Why is Mormonism a non-Christian cult? Because it adds works to salvation. It denies that Jesus is the uncreated creator. It alters the biblical teaching of the atonement. It contradicts the Christian teaching of monotheism. It undermines the authority and reliability of the Bible. [emphasis added]

”[This is not to] deny that Mormons are good people, that they worship ‘a’ god, that they share common words with Christians, that they help their people, and that they do many good things. However, Jesus said in Matthew 7:21-23, ‘Not everyone who says to Me, “'Lord, Lord,” shall enter the kingdom of heaven, but he who does the will of My Father in heaven. Many will say to Me in that day, “Lord, Lord, have we not prophesied in Your name, cast out demons in Your name, and done many wonders in Your name?” And then I will declare to them, “I never knew you; depart from Me, you who practice lawlessness!” (NKJV). Becoming a Christian does not mean belonging to a church, doing good things, or simply believing in God. Being a Christian means that you have trusted in the true God for salvation, in the True Jesus --not the brother of the devil.”
[emphasis added]

http://www.carm.org/lds/lds_christian.htm
_____


HINCKLEY LIES ABOUT MORMONISM’S FOUNDATIONAL DOCTRINE THAT THE LDS CHURCH IS THE SINGULARLY—AND ONLY—TRUE CHURCH OF GOD ON THE FACE OF THE EARTH; INDEED, HINCKLEY LIES ABOUT THE FACT THAT THE MORMON CHURCH HAS DENOUNCED CHRISTIANITY AS BEING UNGODLY

AP: ”In the Doctrine and Covenants, Joseph Smith says the [Mormon] church is ‘the only true and living church upon the whole Earth.’ Where does that leave other denominations?”

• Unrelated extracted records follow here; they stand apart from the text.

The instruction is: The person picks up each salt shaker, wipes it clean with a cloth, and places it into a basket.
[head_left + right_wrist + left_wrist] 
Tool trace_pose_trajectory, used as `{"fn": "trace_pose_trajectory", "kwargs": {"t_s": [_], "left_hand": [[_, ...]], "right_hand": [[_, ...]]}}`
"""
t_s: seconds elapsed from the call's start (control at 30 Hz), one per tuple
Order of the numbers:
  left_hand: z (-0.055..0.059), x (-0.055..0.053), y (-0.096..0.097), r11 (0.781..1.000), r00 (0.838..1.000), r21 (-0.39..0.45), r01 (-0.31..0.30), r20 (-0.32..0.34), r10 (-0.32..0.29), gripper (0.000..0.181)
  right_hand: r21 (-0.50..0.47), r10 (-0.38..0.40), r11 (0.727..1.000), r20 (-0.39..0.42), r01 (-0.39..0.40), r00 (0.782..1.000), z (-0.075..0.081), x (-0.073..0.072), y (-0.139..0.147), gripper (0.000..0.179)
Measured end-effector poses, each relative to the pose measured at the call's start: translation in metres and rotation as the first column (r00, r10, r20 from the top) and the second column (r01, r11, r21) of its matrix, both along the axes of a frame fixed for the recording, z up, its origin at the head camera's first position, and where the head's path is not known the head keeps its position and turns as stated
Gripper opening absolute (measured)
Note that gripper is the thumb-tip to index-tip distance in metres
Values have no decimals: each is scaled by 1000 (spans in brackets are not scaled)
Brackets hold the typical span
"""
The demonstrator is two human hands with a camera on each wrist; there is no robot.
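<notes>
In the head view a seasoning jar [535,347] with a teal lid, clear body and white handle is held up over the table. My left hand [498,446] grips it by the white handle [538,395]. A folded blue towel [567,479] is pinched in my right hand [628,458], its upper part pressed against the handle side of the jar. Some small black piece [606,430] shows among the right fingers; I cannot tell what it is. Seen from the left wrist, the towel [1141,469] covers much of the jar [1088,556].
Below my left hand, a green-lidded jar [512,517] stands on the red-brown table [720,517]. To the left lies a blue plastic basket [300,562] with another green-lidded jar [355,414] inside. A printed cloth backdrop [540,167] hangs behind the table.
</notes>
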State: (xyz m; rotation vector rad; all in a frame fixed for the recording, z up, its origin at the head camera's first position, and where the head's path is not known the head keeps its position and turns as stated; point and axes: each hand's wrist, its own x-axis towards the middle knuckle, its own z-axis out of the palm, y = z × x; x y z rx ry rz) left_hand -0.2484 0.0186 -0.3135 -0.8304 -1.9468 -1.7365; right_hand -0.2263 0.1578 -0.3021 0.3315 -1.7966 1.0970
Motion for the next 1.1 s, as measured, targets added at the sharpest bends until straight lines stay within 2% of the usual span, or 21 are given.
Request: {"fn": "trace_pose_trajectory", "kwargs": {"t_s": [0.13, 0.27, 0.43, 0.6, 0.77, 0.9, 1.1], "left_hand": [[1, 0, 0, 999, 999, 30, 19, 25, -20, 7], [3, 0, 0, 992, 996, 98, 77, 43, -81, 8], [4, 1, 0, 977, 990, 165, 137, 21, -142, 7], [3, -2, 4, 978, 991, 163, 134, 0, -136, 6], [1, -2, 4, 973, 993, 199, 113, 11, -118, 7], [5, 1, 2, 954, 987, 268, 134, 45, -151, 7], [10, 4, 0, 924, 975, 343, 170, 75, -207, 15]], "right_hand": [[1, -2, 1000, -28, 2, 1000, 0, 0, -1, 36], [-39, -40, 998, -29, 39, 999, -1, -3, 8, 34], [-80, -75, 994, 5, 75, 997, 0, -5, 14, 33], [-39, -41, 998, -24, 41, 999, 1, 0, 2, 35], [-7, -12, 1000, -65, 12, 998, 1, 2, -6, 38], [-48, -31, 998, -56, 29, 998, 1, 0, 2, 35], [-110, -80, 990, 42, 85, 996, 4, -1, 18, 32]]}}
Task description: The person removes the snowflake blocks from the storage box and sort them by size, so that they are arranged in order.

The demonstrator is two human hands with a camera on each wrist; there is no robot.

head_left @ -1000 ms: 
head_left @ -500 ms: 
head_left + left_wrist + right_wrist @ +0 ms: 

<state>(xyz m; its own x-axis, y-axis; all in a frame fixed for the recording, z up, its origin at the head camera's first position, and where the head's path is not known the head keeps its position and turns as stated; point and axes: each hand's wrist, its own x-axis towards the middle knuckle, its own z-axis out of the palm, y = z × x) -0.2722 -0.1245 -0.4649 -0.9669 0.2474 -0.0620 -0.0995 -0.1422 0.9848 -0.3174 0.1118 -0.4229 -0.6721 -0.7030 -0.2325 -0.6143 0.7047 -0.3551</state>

Hinckley: ” This is what he said: ‘This is the only true and living church upon the face of the whole Earth which I, the Lord, am pleased.’

"Now, where does that leave other churches? We believe that all churches do great good. We believe in the virtue in the lives of other people in other churches. We acknowledge the tremendous accomplishments of other churches.

"Our position is simply this, we say, you bring all the good that you have, wherever you have acquired it, and see if we may add to it.
[emphasis added]


GONG!
_____


Google God Fact Check:

According to the excellent online site, “Rethinking Mormonism,” ”[w]hile some current [Mormon] church leaders portray the LDS Church as Christian, the [LDS] church actually has a long history of condemning Christianity. The [Mormon] church has also stated repeatedly that no one can be saved without the permission of Joseph Smith. . . .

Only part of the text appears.